Eylül ayı içerisinde okulların açılma kararına nazaran işletmelerin akıbetinin aşikâr olacağını söyleyen Şimşek, “Adana, Antalya, Bursa, Erzurum, İzmir üzere büyükşehirlerdeki bağlantı kurduğumuz üyelerimiz perişan artı perişan. Güya bize yapılmış bir darbe üzere oldu. Mayısta, haziranda okullar kapalıydı. Yaz aylarında aslında iş yoktu. Eylülde de büyük bir ihtimal iş olmayacak” sözlerini kullandı.
‘UZAKTAN EĞİTİM DE BİZİ OLUMSUZ ETKİLEDİ’
Pandemi devrindeki uzaktan eğitim sisteminin işlerini olumsuz manada etkilediğini söyleyen Şimşek, “21 Eylül’de açılıyor olsa bile sınıflar ikiye bölünerek yüz yüze eğitim yapma formülü lisana getiriliyor. Daha da çok uzaktan eğitime yoğunlaşılması planlanıyor. Lakin Türkiye’de televizyonu olmayan, bilgisayarı olmayan öğrenci sayısı çok fazla. Bu sistem yaygınlaşırsa kitaba ve kırtasiyeye de gerek kalmayacak. Uzaktan eğitimde öğretmenin sınıftaki üzere anlatıp, yazdırıp, çizdirecek bir hali yok. Uzaktan eğitim de bizi kesinlikle olumsuz etkiledi. Bu eğitim modelinde araç gereç kullanımı yüz yüzeye nazaran daha az. Eğitim ve öğretimde muvaffakiyet deney yaparak ve anlatarak sağlanır” diye konuştu.

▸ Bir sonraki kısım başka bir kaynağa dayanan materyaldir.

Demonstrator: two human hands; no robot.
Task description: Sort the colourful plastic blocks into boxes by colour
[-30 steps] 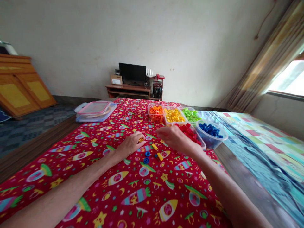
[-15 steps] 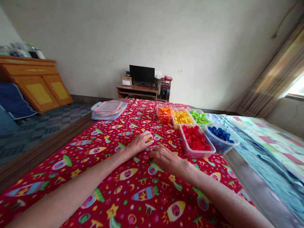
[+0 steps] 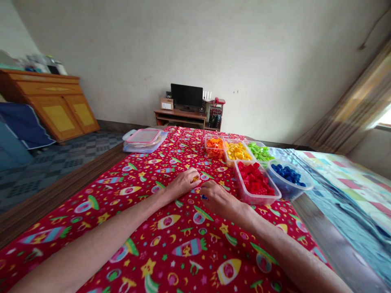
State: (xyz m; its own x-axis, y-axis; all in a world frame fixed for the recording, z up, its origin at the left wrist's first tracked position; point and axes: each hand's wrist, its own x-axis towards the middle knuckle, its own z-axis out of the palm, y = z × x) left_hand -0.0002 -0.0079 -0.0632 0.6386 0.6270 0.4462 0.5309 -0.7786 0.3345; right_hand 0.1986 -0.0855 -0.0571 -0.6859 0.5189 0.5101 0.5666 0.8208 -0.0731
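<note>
My left hand (image 3: 183,183) rests on the red patterned tablecloth (image 3: 171,244), fingers curled round a small yellow piece (image 3: 195,178). Close beside it, my right hand (image 3: 216,199) lies knuckles up over the small loose pieces, fingers bent, a blue piece (image 3: 203,197) showing at its fingertips. Whether it grips that piece I cannot make out. Just right of the hands stands a clear tub of red bricks (image 3: 255,183).
Beyond the red tub are tubs of orange bricks (image 3: 214,146), yellow bricks (image 3: 236,151), green bricks (image 3: 260,151) and a round bowl of blue pieces (image 3: 288,174). Stacked tub lids (image 3: 143,138) lie at the table's far left. A wooden table edge (image 3: 320,228) runs along the right.
My right hand has come back from the red tub to the loose pieces in front of my left hand and now covers them. The camera has swung slightly left.
</note>
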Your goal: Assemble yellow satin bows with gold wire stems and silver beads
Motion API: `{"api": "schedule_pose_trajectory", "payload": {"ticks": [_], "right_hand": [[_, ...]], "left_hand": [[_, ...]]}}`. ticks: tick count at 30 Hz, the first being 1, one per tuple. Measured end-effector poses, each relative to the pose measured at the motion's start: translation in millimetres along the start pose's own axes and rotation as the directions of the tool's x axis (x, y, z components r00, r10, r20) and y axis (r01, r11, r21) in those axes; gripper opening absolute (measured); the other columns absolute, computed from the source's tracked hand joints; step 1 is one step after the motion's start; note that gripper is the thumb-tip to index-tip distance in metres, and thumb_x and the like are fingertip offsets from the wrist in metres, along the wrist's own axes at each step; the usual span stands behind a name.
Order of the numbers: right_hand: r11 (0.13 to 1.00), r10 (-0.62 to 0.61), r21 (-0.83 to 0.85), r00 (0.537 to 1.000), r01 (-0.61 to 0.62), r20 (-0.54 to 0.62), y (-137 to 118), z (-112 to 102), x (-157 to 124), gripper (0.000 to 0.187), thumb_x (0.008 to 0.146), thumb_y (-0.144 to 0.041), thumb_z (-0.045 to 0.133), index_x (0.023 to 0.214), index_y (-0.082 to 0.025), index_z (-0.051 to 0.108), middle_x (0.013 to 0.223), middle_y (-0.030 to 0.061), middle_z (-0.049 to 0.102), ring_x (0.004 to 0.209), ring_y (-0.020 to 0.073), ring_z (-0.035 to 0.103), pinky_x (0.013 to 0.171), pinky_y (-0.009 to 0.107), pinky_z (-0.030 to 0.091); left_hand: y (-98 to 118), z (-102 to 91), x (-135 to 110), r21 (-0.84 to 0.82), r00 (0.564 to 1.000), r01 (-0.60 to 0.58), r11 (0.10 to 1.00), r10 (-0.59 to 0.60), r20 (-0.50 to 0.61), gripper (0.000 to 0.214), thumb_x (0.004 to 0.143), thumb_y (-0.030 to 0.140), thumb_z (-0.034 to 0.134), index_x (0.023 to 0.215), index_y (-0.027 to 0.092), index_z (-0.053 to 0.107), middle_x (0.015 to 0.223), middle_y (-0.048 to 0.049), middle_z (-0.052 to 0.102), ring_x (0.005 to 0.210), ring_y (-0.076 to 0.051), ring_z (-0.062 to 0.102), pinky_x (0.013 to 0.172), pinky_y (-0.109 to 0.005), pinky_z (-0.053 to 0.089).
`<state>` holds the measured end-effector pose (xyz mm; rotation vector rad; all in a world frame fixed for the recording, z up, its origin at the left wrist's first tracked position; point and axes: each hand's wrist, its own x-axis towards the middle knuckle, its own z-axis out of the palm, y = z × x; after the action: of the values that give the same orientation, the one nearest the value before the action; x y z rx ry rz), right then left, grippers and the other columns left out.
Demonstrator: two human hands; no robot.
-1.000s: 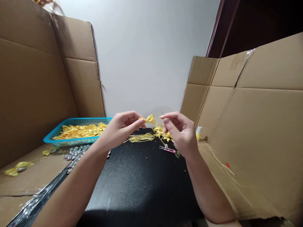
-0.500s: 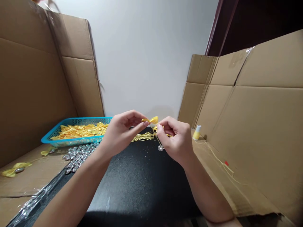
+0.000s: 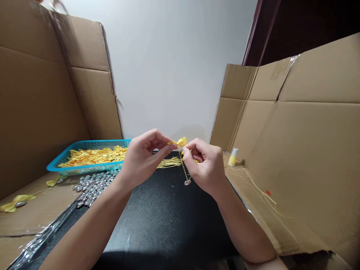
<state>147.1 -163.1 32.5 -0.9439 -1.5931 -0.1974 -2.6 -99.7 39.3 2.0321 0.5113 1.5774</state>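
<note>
My left hand (image 3: 143, 155) pinches a small yellow ribbon bow (image 3: 179, 142) above the black table top (image 3: 157, 221). My right hand (image 3: 204, 165) is closed beside it, fingers pinched on a thin gold cord (image 3: 183, 168) that hangs from the bow with a small silver bell (image 3: 186, 182) at its lower end. Both hands meet at the bow, held in the air over the table's far half.
A blue basket (image 3: 60, 164) of yellow bows stands at the left. Silver bells (image 3: 91, 185) lie in a heap before it. Gold cords (image 3: 168, 162) lie behind the hands. A yellow-and-white spool (image 3: 233, 157) stands right. Cardboard walls (image 3: 306, 150) enclose both sides. A finished bow (image 3: 12, 204) lies far left.
My right hand has come in from the right to meet the bow and pinch the cord. The silver bell now dangles lower beneath the hands.
</note>
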Motion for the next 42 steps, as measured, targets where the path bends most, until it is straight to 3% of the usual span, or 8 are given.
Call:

‘BAKKALIN VE MARKETİN İÇERİSİNDE KİTAP SATILMAMALI
Salgın sürecinde direkt ekonomik adımları tüm bölümlerdeki esnaflar üzere beklediklerini söyleyen Şimşek, “Türkiye’de tüm esnaf perişan. Krediyi kırtasiyeci ve kitapçılara ver, bakkala verme demek olmaz. Kredi kullandırılıyor mu kullandırılıyor. Tüm esnafa yardım edilmeli ve bizim bölümümüz de onlardan biridir” dedi.
Kırtasiyecilerin ve kitapçıların hayatta kalması için atılması gereken adıma ait ise Şimşek, “Türkiye’de meslek seçimi kesinlikle olmalı. Çok iyi bir marangoz sınıfta ders veremez, çok iyi bir öğretmen de gidip marangozluk yapamaz. Öyleyse önüne gelen kitabı, kırtasiye materyalini satmamalı. Bakkalın ve marketin içerisinde kitap, kırtasiye eseri satılmamalı. Dünyanın pek çok yerinde de kitap kutsaldır. Yalnızca dini kitaplar değil öbür kitaplar da kutsaldır. Kitaplar bize bilgi verip hayatta başarılı olma kültürü veriyor. O vakit birinci işimiz bu satış alanlarının düzenlenmesi ve bu gereçlerin kırtasiye ve kitapçılardan ulaşılmasını sağlamaktır. Türkiye’deki kitapçı ve kırtasiyeciye biz kültür konutu diyoruz. Bu alanların korunması için önüne gelenin bunları satmaması lazım” sözlerini kullandı.